Surgical treatment of rare endocrine tumors

Neoplasms of the endocrine pancreas are rare, with an incidence approximating five cases per one million person-years. The nationwide registration of the pancreatic neoplasm in Japan (Table 65.1) shows that the most frequent is nonfunctioning tumors, followed by insulinoma, glucagonoma, gastrinoma, pancreatic endocrine tumor associated with multiple endocrine neoplasia-1 (MEN-1) and others [1]. Out of 5,432 registered patients in leading hospitals in Japan, 100 cases (1.8%) harbored nonfunctioning tumors. Other types of endocrine tumors represent less than 1% of all cases. Since a limited number of referral hospitals have the experience of treating islet cell tumors, it is very important to draw a whole picture using a nationwide registry.

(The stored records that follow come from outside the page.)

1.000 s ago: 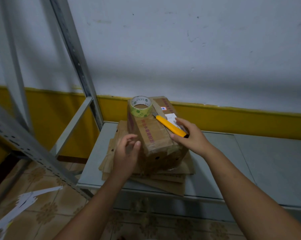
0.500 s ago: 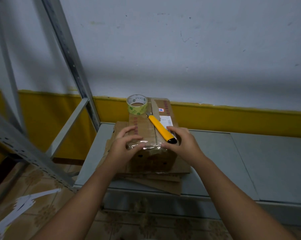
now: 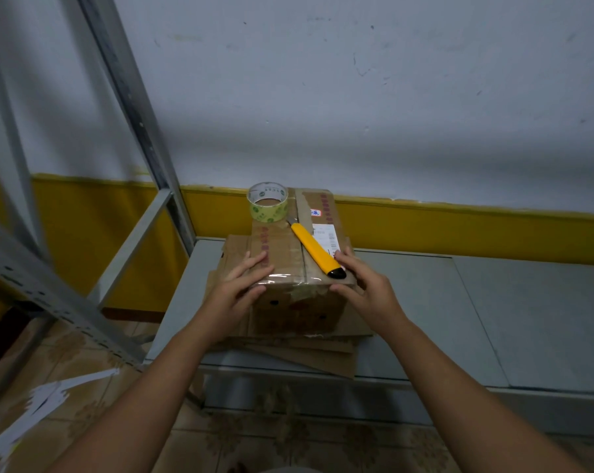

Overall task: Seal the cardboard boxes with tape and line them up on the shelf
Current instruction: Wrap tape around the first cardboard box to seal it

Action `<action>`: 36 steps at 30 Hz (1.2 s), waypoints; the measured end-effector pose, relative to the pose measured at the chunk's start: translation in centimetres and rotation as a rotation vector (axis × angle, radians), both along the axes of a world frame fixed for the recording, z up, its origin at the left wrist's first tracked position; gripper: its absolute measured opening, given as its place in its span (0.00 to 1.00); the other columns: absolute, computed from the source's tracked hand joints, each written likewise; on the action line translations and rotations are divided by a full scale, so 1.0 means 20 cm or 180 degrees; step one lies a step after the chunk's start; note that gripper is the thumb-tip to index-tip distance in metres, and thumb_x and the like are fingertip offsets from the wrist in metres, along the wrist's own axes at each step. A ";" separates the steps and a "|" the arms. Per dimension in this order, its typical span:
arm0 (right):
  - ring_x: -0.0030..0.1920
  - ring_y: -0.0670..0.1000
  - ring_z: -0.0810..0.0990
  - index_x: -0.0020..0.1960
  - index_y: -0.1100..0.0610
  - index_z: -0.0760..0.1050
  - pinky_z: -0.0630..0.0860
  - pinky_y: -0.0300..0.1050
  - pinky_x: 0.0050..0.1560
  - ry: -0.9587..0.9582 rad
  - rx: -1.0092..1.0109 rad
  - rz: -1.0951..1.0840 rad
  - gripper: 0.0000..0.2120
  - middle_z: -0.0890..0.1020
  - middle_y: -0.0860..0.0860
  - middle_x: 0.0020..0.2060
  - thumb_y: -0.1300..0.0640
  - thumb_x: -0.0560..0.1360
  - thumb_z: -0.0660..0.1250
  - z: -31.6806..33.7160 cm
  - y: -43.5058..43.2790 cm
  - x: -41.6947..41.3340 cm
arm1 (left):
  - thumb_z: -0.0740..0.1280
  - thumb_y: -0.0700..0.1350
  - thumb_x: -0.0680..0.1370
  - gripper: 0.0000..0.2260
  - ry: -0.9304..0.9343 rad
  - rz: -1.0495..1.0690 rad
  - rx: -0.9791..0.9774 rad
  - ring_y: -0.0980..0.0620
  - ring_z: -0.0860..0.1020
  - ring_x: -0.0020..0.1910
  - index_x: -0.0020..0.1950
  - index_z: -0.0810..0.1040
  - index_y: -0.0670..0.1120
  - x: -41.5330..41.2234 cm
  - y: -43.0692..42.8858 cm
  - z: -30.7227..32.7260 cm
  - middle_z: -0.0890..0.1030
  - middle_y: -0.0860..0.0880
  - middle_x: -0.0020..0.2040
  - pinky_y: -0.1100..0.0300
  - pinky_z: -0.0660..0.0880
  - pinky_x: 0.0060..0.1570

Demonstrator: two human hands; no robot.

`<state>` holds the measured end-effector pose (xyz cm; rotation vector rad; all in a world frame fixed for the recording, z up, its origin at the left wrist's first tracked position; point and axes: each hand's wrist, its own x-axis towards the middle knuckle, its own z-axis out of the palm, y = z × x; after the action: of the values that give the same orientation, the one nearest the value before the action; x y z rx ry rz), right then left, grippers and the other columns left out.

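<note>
1. The left hand [image 3: 235,291] is clasping the near left corner of the box [image 3: 288,264], fingers lying on top and thumb pressing the front face.
2. The box is sitting on flattened cardboard [image 3: 322,360] at the left end of the grey shelf [image 3: 425,302].
3. A tape roll [image 3: 267,202] and a yellow knife [image 3: 317,250] are lying on the box's top.
4. The right hand [image 3: 367,291] is clasping the near right corner, just beside the knife's black end.

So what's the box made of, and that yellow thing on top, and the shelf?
The box looks like brown cardboard, matte and creased, with glossy clear tape glinting along its near edge. The yellow cutter seems smooth plastic with a black end cap. The shelf looks like grey painted metal, dull and flat, probably steel.
</note>
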<state>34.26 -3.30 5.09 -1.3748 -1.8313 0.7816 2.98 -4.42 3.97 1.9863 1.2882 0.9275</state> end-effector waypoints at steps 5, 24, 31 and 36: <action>0.61 0.41 0.80 0.68 0.55 0.79 0.82 0.42 0.58 0.0429 0.0065 -0.0928 0.23 0.83 0.48 0.61 0.57 0.75 0.77 -0.02 -0.06 -0.01 | 0.71 0.43 0.82 0.22 -0.0473 0.0679 -0.0085 0.66 0.69 0.74 0.76 0.75 0.53 -0.01 -0.02 0.04 0.72 0.58 0.76 0.66 0.74 0.67; 0.42 0.42 0.84 0.50 0.57 0.87 0.80 0.32 0.45 0.0196 0.1027 -0.1216 0.06 0.86 0.46 0.41 0.57 0.74 0.77 -0.12 -0.10 -0.08 | 0.78 0.38 0.76 0.05 -0.1043 0.1861 0.0333 0.58 0.85 0.56 0.50 0.88 0.46 0.05 -0.10 -0.05 0.88 0.51 0.52 0.46 0.84 0.58; 0.42 0.43 0.83 0.50 0.58 0.86 0.78 0.29 0.46 0.0112 0.1107 -0.1189 0.08 0.86 0.48 0.41 0.55 0.74 0.76 -0.14 -0.11 -0.07 | 0.77 0.38 0.76 0.03 -0.1031 0.1810 0.0262 0.59 0.85 0.53 0.49 0.88 0.44 0.04 -0.10 -0.05 0.88 0.51 0.51 0.49 0.85 0.54; 0.45 0.38 0.84 0.52 0.57 0.86 0.78 0.29 0.49 0.0321 0.1004 -0.1180 0.12 0.85 0.44 0.43 0.53 0.72 0.78 -0.14 -0.15 -0.08 | 0.79 0.37 0.75 0.07 -0.1224 0.1725 0.0141 0.55 0.86 0.55 0.49 0.87 0.47 0.04 -0.12 -0.03 0.87 0.51 0.53 0.52 0.84 0.57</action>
<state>32.75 -6.35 2.38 -1.3806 -1.4849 0.3461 3.77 -6.84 3.31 1.4002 1.6048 1.5139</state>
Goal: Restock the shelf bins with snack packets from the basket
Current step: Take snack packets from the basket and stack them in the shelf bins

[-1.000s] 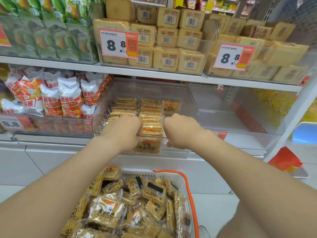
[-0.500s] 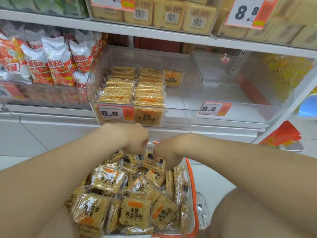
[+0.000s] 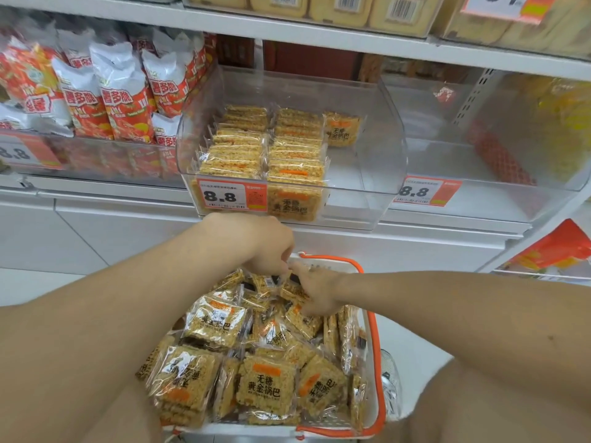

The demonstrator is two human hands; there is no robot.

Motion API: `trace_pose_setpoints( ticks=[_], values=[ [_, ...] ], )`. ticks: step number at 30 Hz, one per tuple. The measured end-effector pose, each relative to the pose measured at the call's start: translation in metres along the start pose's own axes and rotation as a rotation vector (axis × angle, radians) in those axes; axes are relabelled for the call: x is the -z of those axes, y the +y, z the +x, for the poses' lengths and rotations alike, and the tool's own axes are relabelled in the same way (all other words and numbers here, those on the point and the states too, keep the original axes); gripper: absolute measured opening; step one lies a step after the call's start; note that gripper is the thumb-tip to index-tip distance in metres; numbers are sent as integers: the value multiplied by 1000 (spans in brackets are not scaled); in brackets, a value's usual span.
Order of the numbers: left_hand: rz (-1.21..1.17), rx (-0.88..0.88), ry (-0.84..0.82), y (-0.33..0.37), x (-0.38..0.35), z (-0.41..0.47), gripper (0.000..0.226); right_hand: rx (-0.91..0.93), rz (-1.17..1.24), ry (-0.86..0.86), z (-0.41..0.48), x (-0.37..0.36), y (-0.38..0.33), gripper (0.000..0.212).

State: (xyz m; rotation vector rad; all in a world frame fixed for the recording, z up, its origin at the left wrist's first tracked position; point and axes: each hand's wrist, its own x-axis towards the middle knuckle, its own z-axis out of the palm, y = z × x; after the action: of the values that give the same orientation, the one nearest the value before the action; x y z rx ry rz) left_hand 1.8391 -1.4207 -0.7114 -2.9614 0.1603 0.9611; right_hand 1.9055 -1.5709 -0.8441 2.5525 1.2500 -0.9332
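A white basket with an orange rim (image 3: pixel 373 330) sits low in front of me, heaped with clear-wrapped golden snack packets (image 3: pixel 265 388). My left hand (image 3: pixel 265 244) reaches over the basket's far end, its fingers curled down onto a packet with a barcode. My right hand (image 3: pixel 316 290) lies just right of it, fingers curled into the pile around a packet, thumb pointing left. Above, a clear shelf bin (image 3: pixel 367 155) holds two neat rows of the same packets (image 3: pixel 236 148) on its left side, with one more packet behind them.
A price tag reading 8.8 (image 3: pixel 230 195) hangs on the bin's front. Left of the bin stand red and white snack bags (image 3: pixel 124 100). To its right is another clear bin (image 3: pixel 479 161). Tan boxed goods (image 3: pixel 335 4) fill the shelf above.
Both hands came down from the shelf bin, where they held packets, into the far end of the basket. My view dropped and moved closer to the basket.
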Motion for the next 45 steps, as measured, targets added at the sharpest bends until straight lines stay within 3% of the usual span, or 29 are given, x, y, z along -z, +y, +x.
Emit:
trace_pose_setpoints(
  ticks=[6,9,14,18,22,24,27,29,32,36,40,43,45],
  values=[
    [-6,-3,-16,-9,-4,0,40,110,-291,22,2,14,-13,98],
    [8,12,-17,-14,-7,1,40,142,-254,51,6,31,-18,80],
    [3,26,-30,-15,-10,-2,42,157,-232,-45,2,11,-16,93],
    [16,28,-43,-15,-16,-2,40,158,-284,34,-4,-4,-22,74],
    [-5,33,-26,-17,-18,-2,36,213,-330,-57,-8,7,-23,51],
    [-14,38,-15,-19,-16,-3,34,248,-296,-13,-9,14,-27,40],
    [-24,41,-13,-23,-11,-7,70,313,-198,148,-14,39,-34,36],
    [-61,38,-6,-26,-6,-10,80,361,-91,252,-24,63,-38,37],
    [-158,75,-6,-30,6,-20,76,433,20,360,-47,97,-38,44],
    [-478,77,27,-32,26,-42,49,430,144,445,-83,130,-27,40],
    [-692,-66,314,-29,45,-68,38,493,475,504,-111,157,-7,31],
    [-728,-184,717,-28,50,-74,41,503,677,698,-115,164,2,32],
    [-594,-195,977,-31,49,-68,41,491,744,765,-113,165,6,30]
  ],
)
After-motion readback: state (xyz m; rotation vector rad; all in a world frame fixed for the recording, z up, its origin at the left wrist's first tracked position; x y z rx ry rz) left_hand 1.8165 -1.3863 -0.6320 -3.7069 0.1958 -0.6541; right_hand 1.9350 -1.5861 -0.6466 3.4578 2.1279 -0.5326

The locus of the tumor does not correlate with the histological or hormonal characteristics, as shown in Table 65.2. Although the islets are distributed throughout the pancreas, the tumor does not always show a multifocal nature even in hereditary MEN-1, suggesting a multistep tumorigenesis rather than a simple genetic alteration. As shown in Table 65.3, the clinical symptoms of rare endocrine tumors tend to be very subtle or nonspecific compared to insulinoma, resulting in the silent growth of the tumor. In this chapter, surgical treatment based on the pathophysiological background of the rare endocrine tumors including two inherited types (MEN-1 and Von Hippel-Lindau, VHL) and nonfunctioning tumors will be described. Every type of pancreatectomy, including enucleation, should be applied to minimize the surgical risk, but we will focus on the case of an advanced endocrine tumor in the head of the pancreas to show the typical surgical treatment.